EXERCISE AIM
Extract all lines from the data beneath that include the word "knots".
════════════════
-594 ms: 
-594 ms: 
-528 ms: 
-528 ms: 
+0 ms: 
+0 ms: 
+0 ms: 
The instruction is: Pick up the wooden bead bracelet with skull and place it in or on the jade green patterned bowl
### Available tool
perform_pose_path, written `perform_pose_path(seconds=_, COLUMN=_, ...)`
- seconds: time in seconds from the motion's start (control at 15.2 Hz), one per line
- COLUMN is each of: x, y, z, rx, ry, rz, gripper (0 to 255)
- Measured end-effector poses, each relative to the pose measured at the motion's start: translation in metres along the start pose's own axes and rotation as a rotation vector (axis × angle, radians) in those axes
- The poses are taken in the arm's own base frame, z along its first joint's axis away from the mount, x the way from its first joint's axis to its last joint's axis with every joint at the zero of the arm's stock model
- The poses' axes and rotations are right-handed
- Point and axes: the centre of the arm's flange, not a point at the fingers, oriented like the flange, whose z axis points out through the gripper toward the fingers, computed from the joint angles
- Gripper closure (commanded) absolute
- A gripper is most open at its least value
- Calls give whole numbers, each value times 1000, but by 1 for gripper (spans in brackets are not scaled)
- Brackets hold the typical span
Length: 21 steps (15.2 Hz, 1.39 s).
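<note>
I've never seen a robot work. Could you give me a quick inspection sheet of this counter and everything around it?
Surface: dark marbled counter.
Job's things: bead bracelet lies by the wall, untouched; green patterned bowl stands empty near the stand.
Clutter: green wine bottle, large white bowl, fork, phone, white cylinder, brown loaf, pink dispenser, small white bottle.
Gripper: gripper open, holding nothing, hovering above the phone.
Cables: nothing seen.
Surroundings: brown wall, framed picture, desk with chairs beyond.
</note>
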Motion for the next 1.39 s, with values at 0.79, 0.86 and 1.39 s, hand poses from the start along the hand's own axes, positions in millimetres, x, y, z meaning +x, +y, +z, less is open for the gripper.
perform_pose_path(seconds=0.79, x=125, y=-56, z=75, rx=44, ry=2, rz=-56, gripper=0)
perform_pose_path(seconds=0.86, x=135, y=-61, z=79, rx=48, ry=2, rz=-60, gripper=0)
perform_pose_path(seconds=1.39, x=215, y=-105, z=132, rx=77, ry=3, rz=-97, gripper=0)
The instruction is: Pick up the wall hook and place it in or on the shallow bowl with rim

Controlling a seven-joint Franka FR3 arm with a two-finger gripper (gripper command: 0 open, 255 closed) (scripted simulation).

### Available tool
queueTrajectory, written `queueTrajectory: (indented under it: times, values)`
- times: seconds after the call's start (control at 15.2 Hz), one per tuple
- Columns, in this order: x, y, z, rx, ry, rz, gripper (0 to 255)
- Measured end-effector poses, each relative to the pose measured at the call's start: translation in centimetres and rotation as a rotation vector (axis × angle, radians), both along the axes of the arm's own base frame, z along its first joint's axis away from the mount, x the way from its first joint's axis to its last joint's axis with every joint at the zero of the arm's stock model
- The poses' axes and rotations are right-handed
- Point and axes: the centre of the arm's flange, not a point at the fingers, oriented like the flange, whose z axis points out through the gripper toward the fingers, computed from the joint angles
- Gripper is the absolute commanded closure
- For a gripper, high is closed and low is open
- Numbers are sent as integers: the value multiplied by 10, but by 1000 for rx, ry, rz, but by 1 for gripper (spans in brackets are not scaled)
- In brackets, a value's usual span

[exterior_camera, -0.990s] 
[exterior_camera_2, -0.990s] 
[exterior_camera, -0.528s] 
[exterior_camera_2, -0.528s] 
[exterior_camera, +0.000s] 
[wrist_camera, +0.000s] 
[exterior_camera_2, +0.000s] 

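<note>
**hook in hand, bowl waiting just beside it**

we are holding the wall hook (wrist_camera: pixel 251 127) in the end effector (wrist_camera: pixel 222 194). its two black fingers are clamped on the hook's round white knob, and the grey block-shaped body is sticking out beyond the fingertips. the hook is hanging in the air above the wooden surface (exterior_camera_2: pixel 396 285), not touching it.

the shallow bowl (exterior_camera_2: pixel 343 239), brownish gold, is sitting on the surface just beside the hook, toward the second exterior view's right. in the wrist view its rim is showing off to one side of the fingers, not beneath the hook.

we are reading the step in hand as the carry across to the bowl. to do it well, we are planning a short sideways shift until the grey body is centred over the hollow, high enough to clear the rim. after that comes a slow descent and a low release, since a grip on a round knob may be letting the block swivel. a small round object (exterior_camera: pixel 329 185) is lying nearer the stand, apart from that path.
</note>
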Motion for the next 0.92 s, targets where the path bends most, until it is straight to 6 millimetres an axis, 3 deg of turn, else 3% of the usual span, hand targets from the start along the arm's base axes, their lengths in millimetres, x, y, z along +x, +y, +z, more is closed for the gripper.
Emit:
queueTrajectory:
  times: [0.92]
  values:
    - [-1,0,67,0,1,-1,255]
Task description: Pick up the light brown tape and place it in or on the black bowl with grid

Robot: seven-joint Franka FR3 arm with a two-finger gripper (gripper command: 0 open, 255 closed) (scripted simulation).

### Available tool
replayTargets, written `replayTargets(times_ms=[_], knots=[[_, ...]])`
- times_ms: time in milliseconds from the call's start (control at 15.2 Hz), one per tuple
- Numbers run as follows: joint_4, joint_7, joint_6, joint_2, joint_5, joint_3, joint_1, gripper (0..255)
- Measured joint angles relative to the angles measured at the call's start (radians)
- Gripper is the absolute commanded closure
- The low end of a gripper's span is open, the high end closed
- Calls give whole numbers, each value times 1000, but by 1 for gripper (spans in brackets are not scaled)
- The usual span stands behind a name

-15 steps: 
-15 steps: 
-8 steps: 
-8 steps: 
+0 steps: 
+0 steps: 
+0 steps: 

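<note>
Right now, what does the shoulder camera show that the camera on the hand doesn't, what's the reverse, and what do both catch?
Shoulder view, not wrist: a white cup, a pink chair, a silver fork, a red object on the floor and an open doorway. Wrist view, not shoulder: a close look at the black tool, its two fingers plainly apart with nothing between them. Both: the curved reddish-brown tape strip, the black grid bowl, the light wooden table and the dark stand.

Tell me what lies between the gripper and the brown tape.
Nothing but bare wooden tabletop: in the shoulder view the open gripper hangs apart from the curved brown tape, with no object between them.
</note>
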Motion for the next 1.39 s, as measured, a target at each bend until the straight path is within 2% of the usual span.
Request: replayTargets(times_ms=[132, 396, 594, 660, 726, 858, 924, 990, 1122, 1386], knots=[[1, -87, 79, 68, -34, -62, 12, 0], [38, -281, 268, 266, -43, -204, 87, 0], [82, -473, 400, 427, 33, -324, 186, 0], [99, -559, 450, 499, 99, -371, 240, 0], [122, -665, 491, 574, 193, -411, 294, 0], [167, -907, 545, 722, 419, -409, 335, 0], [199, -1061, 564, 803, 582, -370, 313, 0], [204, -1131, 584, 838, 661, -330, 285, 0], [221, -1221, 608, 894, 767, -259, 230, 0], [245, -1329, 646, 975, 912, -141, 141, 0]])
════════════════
SOLUTION TO THE PROBLEM
replayTargets, written `replayTargets(times_ms=[_], knots=[[_, ...]])`
Request: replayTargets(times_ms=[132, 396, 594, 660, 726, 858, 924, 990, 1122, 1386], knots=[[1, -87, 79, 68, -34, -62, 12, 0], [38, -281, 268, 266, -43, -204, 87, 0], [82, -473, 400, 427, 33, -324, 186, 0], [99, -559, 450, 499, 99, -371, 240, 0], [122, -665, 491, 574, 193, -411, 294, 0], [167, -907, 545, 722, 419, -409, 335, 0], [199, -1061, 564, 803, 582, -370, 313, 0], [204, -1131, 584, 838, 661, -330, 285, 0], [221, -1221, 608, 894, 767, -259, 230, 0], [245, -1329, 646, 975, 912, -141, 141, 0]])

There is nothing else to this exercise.